In most cases, it’s as expected and people just aren’t using them. They’re also not using the URL alternatives either, though, which maybe suggests that people don’t really want to have to go on their phones to look at content and are happy with reading the interpretation in the gallery. Controversial, I know. (Or maybe we need to provide more appealing content.)

However, then we come to our recent Grayson Perry exhibition at Bristol Museum & Art Gallery, which had audio content which was ‘extra’ to what was in the exhibition. We provided headphones but visitors used their own devices. A key difference with this one though was that our front of house team facilitated use of the QR codes, encouraging visitors to use them and showing them what to do. As such, the six audio files (there was one with each tapestry on display) had 5,520 listens altogether over the course of the exhibition (March – June), over 900 each on average.

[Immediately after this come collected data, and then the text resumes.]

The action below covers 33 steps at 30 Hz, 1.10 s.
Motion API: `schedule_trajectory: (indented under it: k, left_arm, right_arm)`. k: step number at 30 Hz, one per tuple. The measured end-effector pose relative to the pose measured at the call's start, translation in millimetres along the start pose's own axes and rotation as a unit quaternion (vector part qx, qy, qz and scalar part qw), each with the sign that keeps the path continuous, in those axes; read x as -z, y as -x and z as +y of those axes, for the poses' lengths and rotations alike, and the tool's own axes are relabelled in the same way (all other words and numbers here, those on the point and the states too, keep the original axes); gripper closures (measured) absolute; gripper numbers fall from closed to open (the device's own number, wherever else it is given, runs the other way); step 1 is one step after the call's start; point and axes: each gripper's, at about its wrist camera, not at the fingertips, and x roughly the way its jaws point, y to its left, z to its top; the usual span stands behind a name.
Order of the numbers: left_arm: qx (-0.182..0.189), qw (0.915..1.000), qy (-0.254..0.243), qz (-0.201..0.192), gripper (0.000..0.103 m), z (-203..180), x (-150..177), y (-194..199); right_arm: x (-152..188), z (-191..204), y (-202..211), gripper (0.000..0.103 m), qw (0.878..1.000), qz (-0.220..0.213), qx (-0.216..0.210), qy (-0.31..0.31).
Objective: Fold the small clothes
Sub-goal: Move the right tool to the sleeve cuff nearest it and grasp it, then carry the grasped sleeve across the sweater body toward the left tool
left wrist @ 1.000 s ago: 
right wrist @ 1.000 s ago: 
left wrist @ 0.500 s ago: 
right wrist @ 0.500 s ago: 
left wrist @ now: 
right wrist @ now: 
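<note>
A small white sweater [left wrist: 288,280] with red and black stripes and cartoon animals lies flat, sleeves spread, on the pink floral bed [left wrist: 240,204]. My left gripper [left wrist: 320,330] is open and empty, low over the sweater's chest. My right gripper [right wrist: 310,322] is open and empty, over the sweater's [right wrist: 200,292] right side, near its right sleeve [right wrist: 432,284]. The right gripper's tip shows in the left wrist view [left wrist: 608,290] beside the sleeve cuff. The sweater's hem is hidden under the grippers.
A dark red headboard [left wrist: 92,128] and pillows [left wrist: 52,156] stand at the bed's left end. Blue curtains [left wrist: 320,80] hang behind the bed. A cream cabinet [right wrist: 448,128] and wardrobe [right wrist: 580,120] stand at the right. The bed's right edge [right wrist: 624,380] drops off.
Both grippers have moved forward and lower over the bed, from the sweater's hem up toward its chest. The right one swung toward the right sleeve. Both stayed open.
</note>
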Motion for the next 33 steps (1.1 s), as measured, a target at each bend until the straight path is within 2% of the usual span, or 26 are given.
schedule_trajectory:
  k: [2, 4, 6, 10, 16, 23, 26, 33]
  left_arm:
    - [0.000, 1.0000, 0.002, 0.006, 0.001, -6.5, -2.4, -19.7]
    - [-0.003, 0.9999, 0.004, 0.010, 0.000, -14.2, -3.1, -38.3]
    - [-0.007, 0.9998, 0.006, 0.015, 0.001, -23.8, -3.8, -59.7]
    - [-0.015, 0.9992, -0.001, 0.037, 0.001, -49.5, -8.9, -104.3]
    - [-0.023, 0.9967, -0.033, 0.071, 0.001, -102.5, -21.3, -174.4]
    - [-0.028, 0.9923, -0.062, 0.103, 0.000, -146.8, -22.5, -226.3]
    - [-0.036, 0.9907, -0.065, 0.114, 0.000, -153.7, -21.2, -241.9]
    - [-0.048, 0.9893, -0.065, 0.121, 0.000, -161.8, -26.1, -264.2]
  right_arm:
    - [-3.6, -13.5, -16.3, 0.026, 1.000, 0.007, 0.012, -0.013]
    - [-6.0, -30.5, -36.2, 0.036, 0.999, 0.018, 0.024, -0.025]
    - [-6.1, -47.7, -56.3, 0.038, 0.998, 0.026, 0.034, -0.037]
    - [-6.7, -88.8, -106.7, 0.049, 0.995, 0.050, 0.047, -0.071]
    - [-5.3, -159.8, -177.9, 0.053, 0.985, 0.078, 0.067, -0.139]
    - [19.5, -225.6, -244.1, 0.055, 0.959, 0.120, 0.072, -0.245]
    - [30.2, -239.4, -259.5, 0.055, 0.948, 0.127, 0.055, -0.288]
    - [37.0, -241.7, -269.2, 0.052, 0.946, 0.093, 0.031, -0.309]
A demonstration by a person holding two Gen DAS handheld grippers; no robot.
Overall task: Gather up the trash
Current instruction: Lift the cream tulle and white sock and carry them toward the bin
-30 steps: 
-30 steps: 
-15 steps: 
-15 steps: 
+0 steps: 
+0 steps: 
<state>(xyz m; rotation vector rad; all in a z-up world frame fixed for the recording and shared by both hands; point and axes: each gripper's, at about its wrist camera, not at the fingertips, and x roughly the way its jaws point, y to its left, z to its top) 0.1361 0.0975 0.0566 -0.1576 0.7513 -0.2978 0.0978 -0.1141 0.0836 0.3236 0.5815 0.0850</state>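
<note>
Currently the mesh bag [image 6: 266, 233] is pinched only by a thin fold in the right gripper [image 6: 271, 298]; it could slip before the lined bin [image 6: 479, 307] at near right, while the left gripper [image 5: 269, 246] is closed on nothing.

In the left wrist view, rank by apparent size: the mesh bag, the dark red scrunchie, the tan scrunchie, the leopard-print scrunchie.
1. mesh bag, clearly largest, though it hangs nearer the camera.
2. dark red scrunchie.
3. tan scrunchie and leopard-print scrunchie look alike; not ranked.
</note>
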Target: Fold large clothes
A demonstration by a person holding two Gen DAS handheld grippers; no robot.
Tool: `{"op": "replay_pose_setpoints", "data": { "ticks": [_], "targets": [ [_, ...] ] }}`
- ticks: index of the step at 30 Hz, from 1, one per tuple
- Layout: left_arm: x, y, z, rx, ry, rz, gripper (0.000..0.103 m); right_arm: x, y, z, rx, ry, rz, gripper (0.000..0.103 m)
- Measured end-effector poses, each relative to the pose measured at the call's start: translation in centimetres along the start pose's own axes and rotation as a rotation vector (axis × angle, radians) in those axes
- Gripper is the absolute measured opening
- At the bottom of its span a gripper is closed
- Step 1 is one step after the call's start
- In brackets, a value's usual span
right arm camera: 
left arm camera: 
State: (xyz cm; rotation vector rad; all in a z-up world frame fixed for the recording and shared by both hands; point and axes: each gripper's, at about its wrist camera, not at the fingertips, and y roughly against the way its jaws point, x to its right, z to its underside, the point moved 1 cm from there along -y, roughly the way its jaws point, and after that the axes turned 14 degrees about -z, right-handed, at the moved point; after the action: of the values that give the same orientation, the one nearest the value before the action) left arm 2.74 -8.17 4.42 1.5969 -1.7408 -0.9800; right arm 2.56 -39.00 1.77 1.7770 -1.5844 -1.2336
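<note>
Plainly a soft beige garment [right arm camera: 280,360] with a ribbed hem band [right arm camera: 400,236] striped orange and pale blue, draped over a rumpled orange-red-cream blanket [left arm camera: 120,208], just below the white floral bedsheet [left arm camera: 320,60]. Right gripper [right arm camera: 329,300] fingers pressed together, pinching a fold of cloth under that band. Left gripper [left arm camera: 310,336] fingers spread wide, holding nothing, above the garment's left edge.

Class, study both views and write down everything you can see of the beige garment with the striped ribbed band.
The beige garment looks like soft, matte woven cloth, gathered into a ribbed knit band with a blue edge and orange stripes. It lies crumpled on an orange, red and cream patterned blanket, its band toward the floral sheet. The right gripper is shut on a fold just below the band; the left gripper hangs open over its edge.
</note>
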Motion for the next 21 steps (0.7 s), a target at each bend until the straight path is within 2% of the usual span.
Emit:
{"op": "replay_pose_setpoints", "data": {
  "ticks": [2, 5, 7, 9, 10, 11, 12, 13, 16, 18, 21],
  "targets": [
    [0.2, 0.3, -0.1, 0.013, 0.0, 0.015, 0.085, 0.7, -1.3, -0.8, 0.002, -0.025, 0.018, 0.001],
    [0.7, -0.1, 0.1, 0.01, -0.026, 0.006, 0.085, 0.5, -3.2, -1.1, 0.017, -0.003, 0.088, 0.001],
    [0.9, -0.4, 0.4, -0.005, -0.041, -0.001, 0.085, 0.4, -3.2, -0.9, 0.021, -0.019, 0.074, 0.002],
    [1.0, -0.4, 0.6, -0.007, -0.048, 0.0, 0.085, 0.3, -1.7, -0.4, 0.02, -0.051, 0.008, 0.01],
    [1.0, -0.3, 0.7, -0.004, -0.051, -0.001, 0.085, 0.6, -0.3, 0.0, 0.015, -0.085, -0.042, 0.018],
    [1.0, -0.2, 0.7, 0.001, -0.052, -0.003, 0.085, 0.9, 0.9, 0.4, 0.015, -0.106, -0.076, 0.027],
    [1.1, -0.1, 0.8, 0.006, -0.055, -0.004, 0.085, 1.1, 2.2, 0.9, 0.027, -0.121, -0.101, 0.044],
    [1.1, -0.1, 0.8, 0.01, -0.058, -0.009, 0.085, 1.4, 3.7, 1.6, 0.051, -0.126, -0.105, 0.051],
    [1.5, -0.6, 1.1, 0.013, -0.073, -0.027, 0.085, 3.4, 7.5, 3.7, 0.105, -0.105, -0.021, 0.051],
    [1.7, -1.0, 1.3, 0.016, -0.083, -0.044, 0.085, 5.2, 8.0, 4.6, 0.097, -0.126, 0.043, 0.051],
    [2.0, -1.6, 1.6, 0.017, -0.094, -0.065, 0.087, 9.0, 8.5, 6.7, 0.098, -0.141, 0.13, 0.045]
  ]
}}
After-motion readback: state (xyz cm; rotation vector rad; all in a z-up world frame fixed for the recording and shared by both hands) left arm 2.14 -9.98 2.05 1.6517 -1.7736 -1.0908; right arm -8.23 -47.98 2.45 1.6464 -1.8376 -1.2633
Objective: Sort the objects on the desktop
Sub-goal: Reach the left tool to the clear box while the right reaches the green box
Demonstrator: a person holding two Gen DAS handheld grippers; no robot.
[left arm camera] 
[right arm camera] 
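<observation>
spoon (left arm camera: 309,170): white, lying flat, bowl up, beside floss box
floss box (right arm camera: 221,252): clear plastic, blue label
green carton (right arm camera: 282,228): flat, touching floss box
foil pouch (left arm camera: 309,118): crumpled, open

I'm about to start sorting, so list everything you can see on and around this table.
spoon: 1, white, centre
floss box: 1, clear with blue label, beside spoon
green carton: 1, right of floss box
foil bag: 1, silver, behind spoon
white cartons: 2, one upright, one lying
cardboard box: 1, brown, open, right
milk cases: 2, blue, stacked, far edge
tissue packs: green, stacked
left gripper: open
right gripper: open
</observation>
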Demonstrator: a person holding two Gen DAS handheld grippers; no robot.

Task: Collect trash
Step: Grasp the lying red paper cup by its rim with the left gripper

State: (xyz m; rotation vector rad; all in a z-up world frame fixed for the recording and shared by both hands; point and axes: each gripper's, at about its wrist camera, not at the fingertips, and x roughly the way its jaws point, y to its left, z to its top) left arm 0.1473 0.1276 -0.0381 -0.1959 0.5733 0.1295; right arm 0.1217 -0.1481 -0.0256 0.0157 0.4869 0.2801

Whilst it’s great that they were used – it threw us a bit – the flip side of this is that it was only in an instance where it’s being facilitated. I’m not partuclarly keen on using something that we’re having to teach visitors how to use and where we’re trying to change users’ behaviours.

There’s also some more here around the crossover between online and gallery content (should we be using one thing for both, are they different user cases that need to be separate) which we’re talking about and testing more and more at the moment, but that’s one for another post.

We’d be really interested to hear your thoughts on triggered content. Do people even know what QR codes are? Are ‘just because we can and they’re no/low cost’ reasons enough to use them? How do you do triggered content? Is this unique to medium-sized museums or are the big and smaller guys grappling with this too? Or is it really just us?!